Assuming the spam is via a bot, how exactly does it find my form on site?

It spiders your site via HTTP and parses the HTML returned, looking for suspicious-looking form tags.</>

And the data I'm getting is much longer than the field size limits on web page, so they either are using their own variant of my page (which I'd need to try and block) or what?

All a form tag implies is that connecting via HTTP to the URI in the action attribute produces some action, and that it may or may not do anything with the form parameters submitted. If you can construct an HTTP request by yourself, you don't need the form.

That's how forum spammers and web services work.

You could use length or some other pattern matching to catch spam. I would suggest a really big captcha though, if your users are vision impaired then increase the size.

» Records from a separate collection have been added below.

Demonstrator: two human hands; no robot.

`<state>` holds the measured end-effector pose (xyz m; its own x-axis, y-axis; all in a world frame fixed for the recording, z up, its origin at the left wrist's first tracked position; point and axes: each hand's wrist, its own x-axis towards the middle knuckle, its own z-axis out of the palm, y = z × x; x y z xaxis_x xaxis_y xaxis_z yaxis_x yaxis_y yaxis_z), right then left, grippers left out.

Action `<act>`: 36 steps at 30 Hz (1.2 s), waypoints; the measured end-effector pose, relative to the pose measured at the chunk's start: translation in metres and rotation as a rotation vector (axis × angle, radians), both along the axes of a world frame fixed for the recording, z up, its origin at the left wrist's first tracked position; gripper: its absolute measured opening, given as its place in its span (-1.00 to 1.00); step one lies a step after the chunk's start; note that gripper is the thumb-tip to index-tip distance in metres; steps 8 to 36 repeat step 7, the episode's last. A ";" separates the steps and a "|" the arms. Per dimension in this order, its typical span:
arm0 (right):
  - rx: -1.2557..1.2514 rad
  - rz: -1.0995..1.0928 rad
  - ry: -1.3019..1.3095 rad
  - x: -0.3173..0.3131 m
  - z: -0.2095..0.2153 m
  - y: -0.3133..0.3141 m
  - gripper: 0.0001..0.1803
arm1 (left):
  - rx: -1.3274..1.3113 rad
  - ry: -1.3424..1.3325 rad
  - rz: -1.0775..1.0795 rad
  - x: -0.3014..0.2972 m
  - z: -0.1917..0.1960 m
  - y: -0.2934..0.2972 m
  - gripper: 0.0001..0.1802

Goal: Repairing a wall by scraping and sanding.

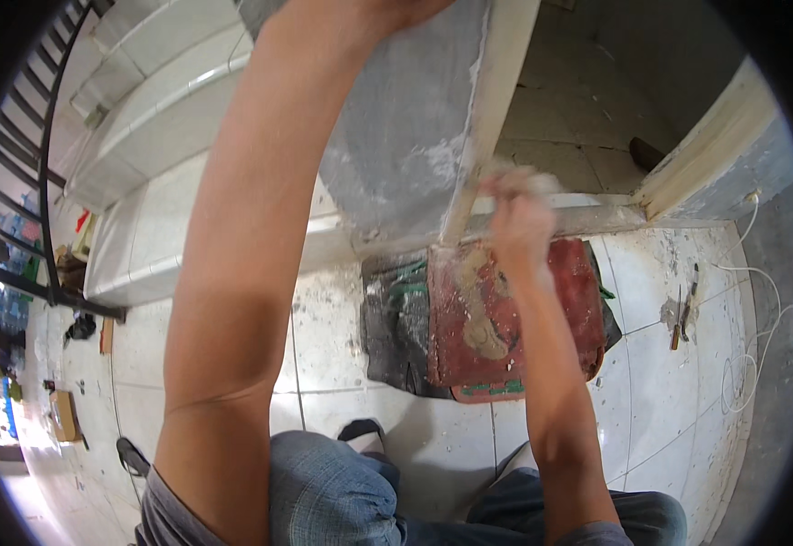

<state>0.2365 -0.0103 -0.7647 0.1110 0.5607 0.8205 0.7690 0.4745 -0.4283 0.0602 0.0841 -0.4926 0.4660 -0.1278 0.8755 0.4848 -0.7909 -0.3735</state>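
My left arm reaches up across the view to the top edge, where my left hand [405,11] is mostly cut off against the grey plastered wall [396,136]; its fingers are hidden. Smeared by motion, my right hand [521,227] is beside the lower part of the pale door frame [483,146]. Whether it holds anything cannot be made out. Below that hand a red sheet or sack [555,282] lies on the floor, with a patch of grey-brown mortar-like paste [483,323] and crumbs on it. A dark cloth or sack [387,337] shows beneath.
White tiled steps [169,118] rise at the left beside a black railing [49,173]. Thin tools [683,314] and a looped white cable [760,346] lie on the floor tiles at the right. Beyond the frame is a doorway [578,118]. A small box [66,416] stands far left.
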 end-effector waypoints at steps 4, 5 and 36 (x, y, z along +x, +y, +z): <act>-0.181 0.002 0.047 0.014 -0.044 -0.005 -0.91 | -0.162 0.045 0.095 0.001 -0.012 -0.009 -0.51; -0.299 -0.016 0.232 0.011 -0.037 -0.017 -0.86 | -0.160 0.058 0.080 0.000 -0.011 -0.010 -0.51; -0.218 0.000 0.437 0.017 -0.015 -0.015 -0.82 | -0.207 0.049 0.076 -0.001 -0.003 -0.011 -0.45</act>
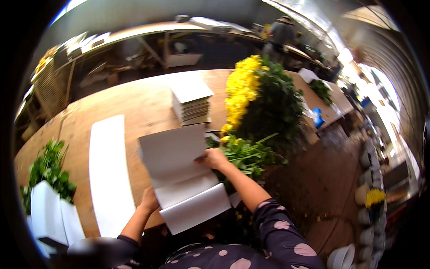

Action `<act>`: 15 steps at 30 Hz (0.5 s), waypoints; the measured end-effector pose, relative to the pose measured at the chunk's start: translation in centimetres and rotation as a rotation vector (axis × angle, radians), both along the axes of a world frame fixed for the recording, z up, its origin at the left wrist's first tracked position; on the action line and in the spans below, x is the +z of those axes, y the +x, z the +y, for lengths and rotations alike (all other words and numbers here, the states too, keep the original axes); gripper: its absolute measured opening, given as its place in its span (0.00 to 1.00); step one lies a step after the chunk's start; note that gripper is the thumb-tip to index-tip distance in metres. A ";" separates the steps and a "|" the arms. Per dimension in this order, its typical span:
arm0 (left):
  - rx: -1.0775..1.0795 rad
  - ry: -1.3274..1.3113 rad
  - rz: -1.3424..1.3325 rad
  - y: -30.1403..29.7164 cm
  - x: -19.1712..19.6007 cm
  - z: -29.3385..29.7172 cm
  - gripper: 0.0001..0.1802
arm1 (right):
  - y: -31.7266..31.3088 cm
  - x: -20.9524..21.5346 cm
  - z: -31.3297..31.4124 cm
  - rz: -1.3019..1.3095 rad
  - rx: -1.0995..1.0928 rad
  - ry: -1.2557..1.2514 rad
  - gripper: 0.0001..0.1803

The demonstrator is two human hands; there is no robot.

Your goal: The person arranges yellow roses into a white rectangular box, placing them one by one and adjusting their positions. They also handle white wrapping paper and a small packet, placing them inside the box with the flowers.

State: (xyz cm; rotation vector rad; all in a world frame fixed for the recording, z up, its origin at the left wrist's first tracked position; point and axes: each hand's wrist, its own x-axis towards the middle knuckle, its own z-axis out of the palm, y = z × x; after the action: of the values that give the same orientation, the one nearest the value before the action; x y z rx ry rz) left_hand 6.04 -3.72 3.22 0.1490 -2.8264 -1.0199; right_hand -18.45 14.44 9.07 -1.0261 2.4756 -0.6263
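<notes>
Over the near edge of the wooden table I hold a white cardboard sheet (174, 154), bent into panels, with its near end curling over. My right hand (212, 159) is closed on the sheet's right edge, thumb on the inner face. At the left edge my left hand (150, 199) grips lower down, its fingers partly hidden by the cardboard. Just right of the sheet lie cut green stems with a few yellow blooms (251, 154). Beyond them rises a big pile of yellow flowers (242, 89) with dark green leaves. A stack of folded white cardboard (192, 101) stands behind the sheet.
A long white strip (109, 170) lies flat on the wooden table (148, 98). Greenery (51, 170) and white wrapped bundles (51, 215) are at the left. Buckets (365, 217) line the right side. A person (281, 33) stands at the far bench.
</notes>
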 end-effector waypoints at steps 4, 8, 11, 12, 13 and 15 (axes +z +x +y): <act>0.136 0.014 0.139 1.4 -1.1 -0.1 0.26 | 0.9 0.6 -0.6 -0.007 -0.013 0.130 0.21; 0.388 0.377 0.324 2.4 2.1 0.1 0.20 | 0.3 0.7 -0.5 -0.058 -0.017 0.211 0.27; 0.306 0.055 0.574 1.1 4.9 0.3 0.15 | 0.4 1.5 -1.1 -0.035 0.037 0.206 0.26; 0.140 -0.079 0.543 0.3 6.1 0.6 0.12 | 0.3 1.8 -1.2 -0.032 0.044 0.220 0.26; 0.002 -0.084 0.400 -0.7 6.8 1.3 0.14 | 0.2 1.9 -1.2 -0.029 0.047 0.234 0.26; -0.112 -0.180 0.282 -2.8 6.6 2.6 0.29 | -0.3 1.4 -1.4 -0.030 0.067 0.220 0.26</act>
State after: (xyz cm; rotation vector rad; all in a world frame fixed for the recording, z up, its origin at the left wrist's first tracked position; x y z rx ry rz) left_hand 3.25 -1.15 9.78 -0.1607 -2.6714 -0.7328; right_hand -18.75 12.99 10.46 -1.0009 2.4088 -0.3375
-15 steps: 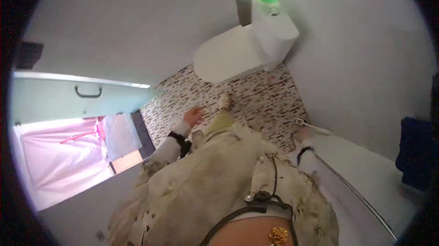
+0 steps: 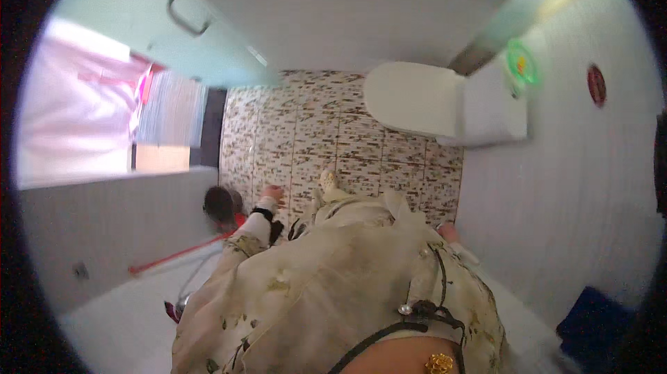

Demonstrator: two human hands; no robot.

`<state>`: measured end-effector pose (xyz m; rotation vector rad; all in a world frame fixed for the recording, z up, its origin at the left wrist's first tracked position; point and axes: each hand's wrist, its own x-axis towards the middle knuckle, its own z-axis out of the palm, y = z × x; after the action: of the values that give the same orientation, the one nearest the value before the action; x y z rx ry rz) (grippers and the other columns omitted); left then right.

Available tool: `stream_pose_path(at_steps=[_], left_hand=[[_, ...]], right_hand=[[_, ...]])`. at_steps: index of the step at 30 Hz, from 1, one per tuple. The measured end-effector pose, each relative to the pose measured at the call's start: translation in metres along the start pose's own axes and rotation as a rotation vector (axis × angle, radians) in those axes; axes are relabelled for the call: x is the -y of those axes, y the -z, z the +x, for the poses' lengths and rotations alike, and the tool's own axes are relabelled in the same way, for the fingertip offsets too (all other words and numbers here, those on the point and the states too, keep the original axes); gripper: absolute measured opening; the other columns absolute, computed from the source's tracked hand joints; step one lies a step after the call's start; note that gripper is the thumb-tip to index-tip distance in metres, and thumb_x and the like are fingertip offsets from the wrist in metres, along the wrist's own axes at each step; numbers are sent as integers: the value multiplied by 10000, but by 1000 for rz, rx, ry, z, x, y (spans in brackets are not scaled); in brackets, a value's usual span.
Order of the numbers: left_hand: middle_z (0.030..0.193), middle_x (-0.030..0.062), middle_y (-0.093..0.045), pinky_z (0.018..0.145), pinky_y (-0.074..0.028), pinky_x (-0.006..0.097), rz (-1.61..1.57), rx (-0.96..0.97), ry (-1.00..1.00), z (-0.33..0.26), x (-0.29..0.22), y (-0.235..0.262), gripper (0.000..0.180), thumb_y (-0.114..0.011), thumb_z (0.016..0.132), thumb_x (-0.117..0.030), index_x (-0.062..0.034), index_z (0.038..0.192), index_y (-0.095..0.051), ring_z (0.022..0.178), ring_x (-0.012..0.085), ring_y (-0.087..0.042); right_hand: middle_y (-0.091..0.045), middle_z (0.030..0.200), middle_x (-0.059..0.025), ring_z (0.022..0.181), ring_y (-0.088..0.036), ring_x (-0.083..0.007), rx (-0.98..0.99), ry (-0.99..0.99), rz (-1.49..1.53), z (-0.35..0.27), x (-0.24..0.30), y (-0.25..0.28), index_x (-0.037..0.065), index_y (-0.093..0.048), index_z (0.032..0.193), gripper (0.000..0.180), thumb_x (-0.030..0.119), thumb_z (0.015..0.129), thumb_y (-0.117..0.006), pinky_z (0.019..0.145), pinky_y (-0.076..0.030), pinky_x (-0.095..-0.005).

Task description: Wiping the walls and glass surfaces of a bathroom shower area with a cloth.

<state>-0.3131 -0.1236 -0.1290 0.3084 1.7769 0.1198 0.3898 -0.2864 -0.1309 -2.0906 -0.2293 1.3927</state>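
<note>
My left hand (image 2: 273,193) hangs low over the tiled floor, with a black band at its wrist. Its fingers are smeared, and I see no object in it. On the other side, my right hand (image 2: 449,233) is partly hidden by my pale coat (image 2: 333,277). It is closed around a slim white long-handled tool (image 2: 467,254), mostly covered by the hand and sleeve. A white toilet (image 2: 413,99) with its lid down stands ahead to the right. Neither hand touches it.
A green basin (image 2: 522,62) with a small yellow-orange thing sits on the toilet tank (image 2: 493,110). At left are a pale green door (image 2: 149,16) and a pink sheet (image 2: 76,106). A dark round brush-like thing (image 2: 219,204) and a red stick (image 2: 180,254) are near my left arm.
My view has turned left, so the toilet now appears farther right and the door higher. The red stick and dark round thing have come into view. The white tool stays with my right hand.
</note>
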Motion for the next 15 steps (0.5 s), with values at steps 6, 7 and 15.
stream_pose_path(at_steps=[6,7,15], left_hand=[[977,152,-638,455,-509,413,-460,-385,86,-36,117,110,304,-531,891,-169,-104,1187,-535,661,316,-667],[938,144,-642,448,-503,407,-421,-398,98,-21,140,110,295,-535,885,-171,-101,1172,-542,643,316,-665],[904,62,-653,508,-530,356,-590,-66,-6,-40,101,78,358,-606,841,-222,-109,1179,-572,638,228,-673]], right_hand=[[-611,732,-73,577,-583,-167,129,-196,-223,-29,2,-108,75,-584,951,224,299,935,-569,498,-463,-309],[-613,735,-75,576,-585,-170,128,-182,-237,-28,19,-120,75,-582,964,220,292,934,-569,492,-462,-309],[-627,759,-93,567,-601,-195,120,130,-186,17,183,-236,70,-569,1063,215,239,930,-574,451,-452,-308]])
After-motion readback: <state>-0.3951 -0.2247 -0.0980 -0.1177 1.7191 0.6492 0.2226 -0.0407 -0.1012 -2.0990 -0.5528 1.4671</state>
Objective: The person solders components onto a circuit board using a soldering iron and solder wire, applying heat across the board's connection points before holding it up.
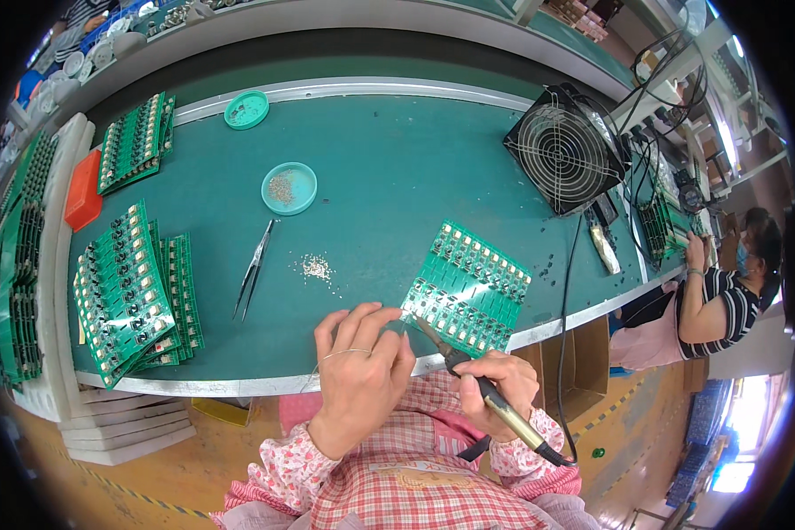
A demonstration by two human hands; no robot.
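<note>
A green circuit board [470,287], set with rows of small white and dark parts, lies turned at an angle near the table's front edge. My right hand [502,389] is wrapped round a soldering iron [514,417], its tip at the board's near left corner. Beside that same corner, the fingers of my left hand [359,375] are pinched on a thin solder wire [337,354] that curves across them. The exact contact of wire, tip and board is too small to make out.
Tweezers [254,269], a heap of tiny parts [314,268] and two round dishes [289,188] lie left of the board. Stacked boards [128,296] and a red bin [84,191] stand farther left. A black fan [567,152] is at back right; the iron's cord [564,353] hangs over the edge. A co-worker [724,291] sits at right.
</note>
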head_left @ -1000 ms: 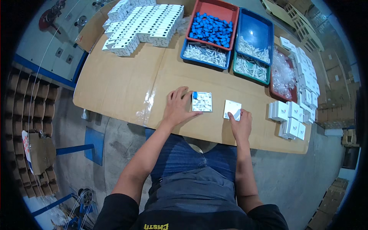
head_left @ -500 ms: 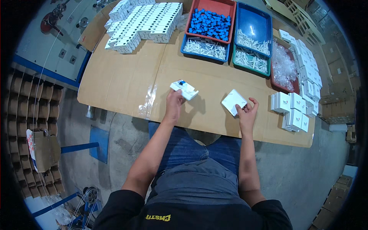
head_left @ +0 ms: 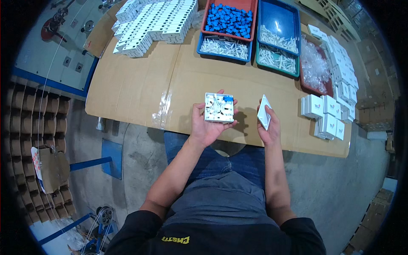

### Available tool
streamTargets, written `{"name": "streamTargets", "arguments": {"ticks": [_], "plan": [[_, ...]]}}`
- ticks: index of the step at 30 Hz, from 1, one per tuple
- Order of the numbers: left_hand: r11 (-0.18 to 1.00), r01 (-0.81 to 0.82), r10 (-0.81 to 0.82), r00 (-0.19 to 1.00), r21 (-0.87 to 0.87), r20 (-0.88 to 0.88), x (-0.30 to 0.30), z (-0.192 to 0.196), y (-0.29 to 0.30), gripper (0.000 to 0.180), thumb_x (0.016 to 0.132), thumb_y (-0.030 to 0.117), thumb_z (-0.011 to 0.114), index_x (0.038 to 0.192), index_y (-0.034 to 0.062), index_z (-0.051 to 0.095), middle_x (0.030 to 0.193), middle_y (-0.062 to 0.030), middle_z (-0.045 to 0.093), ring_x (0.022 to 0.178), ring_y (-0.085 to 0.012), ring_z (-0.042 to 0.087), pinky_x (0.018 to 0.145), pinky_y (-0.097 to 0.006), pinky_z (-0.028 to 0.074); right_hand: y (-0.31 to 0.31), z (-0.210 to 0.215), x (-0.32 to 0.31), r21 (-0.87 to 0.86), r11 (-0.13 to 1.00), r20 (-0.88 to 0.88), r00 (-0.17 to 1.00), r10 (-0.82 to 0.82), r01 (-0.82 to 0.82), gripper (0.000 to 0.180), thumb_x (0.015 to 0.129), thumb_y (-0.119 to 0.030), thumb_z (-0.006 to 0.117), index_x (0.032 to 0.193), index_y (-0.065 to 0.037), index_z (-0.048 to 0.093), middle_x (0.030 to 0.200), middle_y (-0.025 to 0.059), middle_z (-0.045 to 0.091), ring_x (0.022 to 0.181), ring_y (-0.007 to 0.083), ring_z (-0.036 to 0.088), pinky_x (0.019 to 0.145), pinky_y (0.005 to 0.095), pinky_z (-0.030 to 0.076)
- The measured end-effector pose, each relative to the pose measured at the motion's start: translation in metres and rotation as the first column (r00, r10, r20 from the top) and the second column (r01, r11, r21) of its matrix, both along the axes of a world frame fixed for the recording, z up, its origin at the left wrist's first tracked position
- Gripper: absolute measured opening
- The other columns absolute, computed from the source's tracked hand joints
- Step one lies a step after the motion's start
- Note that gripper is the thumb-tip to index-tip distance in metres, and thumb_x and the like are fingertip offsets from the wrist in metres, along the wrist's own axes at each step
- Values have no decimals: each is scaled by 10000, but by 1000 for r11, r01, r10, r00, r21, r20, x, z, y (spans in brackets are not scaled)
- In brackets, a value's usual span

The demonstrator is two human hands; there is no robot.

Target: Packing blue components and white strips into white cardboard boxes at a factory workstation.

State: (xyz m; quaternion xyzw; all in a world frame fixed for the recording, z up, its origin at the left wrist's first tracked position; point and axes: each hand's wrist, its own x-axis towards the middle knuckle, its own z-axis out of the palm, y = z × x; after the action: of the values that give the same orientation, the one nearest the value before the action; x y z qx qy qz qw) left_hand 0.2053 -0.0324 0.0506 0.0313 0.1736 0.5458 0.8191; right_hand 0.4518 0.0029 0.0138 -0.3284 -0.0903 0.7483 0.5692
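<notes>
My left hand grips a square white plastic box base by its edges, fingers wrapped under it. Its inner side faces up, showing moulded details, loose white bits and a small blue part in the far right corner. To the right, my right hand holds a flat white square cover between thumb and fingers, tilted nearly on edge. The cover and the base are apart, both above the cardboard-topped table.
Stacked white boxes fill the far left. At the back are a red tray of blue parts, a blue tray of white pieces, a blue tray, a green tray and clear plastic bags. White square units are piled right.
My left hand has turned palm up, bringing the base's inner side into view and shifting it slightly right. My right hand has lifted and tilted the cover from lying flatter to nearly on edge.
</notes>
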Motion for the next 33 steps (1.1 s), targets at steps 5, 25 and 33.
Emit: {"name": "streamTargets", "arguments": {"ticks": [5, 25, 33], "plan": [[997, 16, -19, 999, 70, 33, 3, -5, 4, 721, 1013, 639, 315, 1591, 210, 360, 1460, -204, 545, 1177, -357, 632, 951, -535, 529, 2, -11, -2, 57, 998, -152, 988, 33, -24, 418, 979, -116, 653, 1381, -61, 551, 1312, 121, 662, 1094, 253, 686, 865, 376, 612], [997, 43, -40, 998, -69, 38, 16, 3, -9, 642, 1058, 628, 332, 1496, 181, 471, 1433, -208, 562, 1172, -333, 625, 977, -499, 496, -1, 33, -8, 141, 951, -190, 935, 299, -276, 846, 988, -677, 335, 1551, -48, 383, 1358, 298, 569, 1110, 475, 652, 962, 639, 528], [995, 50, -48, 999, -92, 20, 17, 1, -12, 620, 1067, 608, 323, 1492, 184, 477, 1415, -176, 589, 1204, -337, 626, 996, -518, 492, -5, 43, -17, 95, 980, -169, 967, 191, -177, 813, 1037, -651, 349, 1531, -8, 400, 1365, 290, 567, 1194, 443, 614, 977, 555, 532]]}}
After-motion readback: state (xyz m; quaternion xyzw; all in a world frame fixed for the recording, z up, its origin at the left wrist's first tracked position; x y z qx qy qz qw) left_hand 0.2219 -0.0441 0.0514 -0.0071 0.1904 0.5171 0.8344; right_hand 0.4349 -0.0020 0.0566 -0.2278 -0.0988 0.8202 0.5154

One of the best combos is to have a captcha, but allow registered users to by pass it by logging in. Then your normal users aren't bothered and you keep the spammers out. I've used this very successfully in the past, pair it up with an IP based time limit and you'll keep 99% of unwanted spam out and not bother your users too much. PS my captcha was actual words instead of random text to make it easier on users. Like with any security measure the goal is to balance the strength of your security, your users needs, and the benefits of the security you are added. If you only get the normal bots that don't try to hard then measures like this are very effective. If you think you are dealing with an individual determined to spam your site then you might need a very different set of security measures.